Created attachment 294707 [details] dmesh showing the issue Most things are working despite issue report. I can't resume from sleep (i get a black screen) After some investigation i found that the issue appeared after this commit about amd/iommu in kernel: https://gitlab.com/linux-kernel/stable/-/commit/05a0542b456e135f362ba83a17ccff73bac0b92f What i don't know is if this commit is causing the issue and need to be reverted or only if it means that this driver needs a rewrite.
Detailed description of the issue. You can find the issue in attached file. The issue is happening at each boot. Everything is working despite the kernel panic except the fact that i can't resume from suspend. Issue started after kernel 5.7.XX Laptop: lenovo Yoga 530-14ARR (81H9) with amd ryzen 2500U and Vega 8 integrated with bios up-to-date.
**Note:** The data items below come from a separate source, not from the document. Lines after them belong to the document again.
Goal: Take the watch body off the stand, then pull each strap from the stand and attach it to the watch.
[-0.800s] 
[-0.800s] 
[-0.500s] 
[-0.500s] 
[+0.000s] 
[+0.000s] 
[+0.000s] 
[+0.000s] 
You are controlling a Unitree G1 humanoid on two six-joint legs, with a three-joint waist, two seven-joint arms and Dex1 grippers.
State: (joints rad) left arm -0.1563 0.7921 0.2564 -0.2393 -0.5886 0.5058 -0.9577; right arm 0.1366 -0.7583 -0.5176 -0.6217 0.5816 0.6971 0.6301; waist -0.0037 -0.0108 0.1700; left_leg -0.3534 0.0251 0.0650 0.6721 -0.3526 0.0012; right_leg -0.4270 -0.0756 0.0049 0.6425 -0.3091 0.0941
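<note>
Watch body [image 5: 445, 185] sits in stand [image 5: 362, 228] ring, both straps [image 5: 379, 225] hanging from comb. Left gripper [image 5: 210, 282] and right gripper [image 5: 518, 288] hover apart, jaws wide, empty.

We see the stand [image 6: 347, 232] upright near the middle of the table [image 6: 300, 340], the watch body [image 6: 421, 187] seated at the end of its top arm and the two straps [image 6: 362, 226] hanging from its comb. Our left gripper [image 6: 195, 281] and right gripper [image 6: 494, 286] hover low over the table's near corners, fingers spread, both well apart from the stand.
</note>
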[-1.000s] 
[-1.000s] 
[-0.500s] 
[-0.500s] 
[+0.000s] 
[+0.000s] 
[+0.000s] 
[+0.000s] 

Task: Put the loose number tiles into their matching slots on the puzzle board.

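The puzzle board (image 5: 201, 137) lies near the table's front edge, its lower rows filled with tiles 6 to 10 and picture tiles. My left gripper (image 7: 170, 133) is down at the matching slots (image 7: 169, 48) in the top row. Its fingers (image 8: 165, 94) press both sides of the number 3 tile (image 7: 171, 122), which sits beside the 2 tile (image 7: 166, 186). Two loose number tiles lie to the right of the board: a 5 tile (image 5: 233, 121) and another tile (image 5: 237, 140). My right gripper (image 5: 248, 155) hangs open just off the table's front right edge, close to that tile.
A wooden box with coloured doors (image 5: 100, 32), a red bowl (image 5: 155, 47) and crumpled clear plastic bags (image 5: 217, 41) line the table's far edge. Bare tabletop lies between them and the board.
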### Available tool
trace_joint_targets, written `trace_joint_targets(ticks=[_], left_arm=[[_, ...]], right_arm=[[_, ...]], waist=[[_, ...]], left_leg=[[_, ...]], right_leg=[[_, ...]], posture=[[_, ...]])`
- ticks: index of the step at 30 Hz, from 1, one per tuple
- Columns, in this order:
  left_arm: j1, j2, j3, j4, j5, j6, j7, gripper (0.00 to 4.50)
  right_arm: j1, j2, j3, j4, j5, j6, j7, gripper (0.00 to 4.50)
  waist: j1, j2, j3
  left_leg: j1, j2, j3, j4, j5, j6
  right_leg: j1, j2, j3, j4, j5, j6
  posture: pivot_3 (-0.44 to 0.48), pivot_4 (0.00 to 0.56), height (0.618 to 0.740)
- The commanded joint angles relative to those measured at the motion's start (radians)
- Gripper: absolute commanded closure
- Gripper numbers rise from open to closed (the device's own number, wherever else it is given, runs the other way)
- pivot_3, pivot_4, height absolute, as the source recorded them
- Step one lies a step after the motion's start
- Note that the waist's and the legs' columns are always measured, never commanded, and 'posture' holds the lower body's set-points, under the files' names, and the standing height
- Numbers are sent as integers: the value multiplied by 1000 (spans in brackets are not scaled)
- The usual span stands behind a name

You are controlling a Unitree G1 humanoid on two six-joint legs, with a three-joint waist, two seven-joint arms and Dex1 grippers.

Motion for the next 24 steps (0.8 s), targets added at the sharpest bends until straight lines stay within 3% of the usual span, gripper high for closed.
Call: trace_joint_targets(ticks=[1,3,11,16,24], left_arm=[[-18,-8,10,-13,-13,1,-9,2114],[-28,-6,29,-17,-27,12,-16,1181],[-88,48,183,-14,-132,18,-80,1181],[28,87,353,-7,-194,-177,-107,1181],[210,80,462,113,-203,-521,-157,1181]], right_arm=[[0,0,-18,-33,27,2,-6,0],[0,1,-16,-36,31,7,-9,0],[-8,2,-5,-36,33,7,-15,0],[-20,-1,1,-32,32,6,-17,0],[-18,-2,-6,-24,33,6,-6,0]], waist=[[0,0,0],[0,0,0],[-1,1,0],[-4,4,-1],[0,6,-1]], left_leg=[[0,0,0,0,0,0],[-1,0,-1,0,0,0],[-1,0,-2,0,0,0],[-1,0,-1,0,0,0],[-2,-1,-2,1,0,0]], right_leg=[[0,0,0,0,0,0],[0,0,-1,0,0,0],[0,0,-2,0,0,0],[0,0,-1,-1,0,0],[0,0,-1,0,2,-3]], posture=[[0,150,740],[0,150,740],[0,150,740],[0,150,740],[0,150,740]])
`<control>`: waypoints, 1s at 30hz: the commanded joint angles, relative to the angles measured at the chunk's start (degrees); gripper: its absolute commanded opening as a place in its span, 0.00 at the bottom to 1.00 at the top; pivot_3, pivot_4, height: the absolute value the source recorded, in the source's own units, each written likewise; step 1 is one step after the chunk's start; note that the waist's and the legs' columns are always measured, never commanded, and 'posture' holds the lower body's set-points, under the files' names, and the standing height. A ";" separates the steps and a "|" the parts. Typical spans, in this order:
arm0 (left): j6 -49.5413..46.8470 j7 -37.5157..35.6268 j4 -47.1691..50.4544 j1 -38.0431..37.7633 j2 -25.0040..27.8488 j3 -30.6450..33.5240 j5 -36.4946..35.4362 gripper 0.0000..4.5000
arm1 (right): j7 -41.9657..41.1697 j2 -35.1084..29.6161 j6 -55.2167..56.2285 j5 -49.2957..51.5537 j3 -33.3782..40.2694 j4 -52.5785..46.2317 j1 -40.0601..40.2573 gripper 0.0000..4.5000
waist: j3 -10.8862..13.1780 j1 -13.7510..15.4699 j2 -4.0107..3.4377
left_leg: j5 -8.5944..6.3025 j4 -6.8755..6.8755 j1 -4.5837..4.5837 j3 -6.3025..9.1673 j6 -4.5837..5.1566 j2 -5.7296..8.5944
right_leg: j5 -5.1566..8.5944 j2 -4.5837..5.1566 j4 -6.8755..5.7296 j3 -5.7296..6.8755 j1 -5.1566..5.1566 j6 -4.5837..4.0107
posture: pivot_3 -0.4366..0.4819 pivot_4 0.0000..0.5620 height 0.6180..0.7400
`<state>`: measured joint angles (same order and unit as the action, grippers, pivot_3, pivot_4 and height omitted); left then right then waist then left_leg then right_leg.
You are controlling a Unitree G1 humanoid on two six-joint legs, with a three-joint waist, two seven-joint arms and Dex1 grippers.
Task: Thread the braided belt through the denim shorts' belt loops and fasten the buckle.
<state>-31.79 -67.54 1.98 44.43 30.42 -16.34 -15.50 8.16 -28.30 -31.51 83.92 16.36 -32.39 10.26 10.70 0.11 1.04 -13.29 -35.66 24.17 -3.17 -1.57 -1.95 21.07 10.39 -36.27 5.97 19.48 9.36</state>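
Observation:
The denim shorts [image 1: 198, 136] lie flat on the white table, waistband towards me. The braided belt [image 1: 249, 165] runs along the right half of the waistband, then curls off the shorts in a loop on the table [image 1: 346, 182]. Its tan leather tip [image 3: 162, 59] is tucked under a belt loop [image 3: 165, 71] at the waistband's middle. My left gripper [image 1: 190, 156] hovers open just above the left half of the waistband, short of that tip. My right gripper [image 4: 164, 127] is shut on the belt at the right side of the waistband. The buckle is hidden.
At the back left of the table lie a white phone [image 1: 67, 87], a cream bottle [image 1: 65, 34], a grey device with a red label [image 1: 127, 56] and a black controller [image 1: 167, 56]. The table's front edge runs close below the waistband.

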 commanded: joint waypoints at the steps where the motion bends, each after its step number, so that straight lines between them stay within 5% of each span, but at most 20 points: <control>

Equipped with MP2 I2C controller and driver i2c-amd-mp2 Deactivating i2c-amd-mp2 stop the issue but as expected touchpad and touchscreen stop working. Deactivating iommu also stop the issue but it may cause other issue on the laptop. So the issue seems to be linked to iommu and i2c-amd-mp2 driver. As i said above, i did some investigation and found out that the issue was linked to this commit: https://lore.kernel.org/linux-iommu/20200527115313.7426-10-joro@8bytes.org/ The issue doesn't happen when i build 5.8 kernel without this commit.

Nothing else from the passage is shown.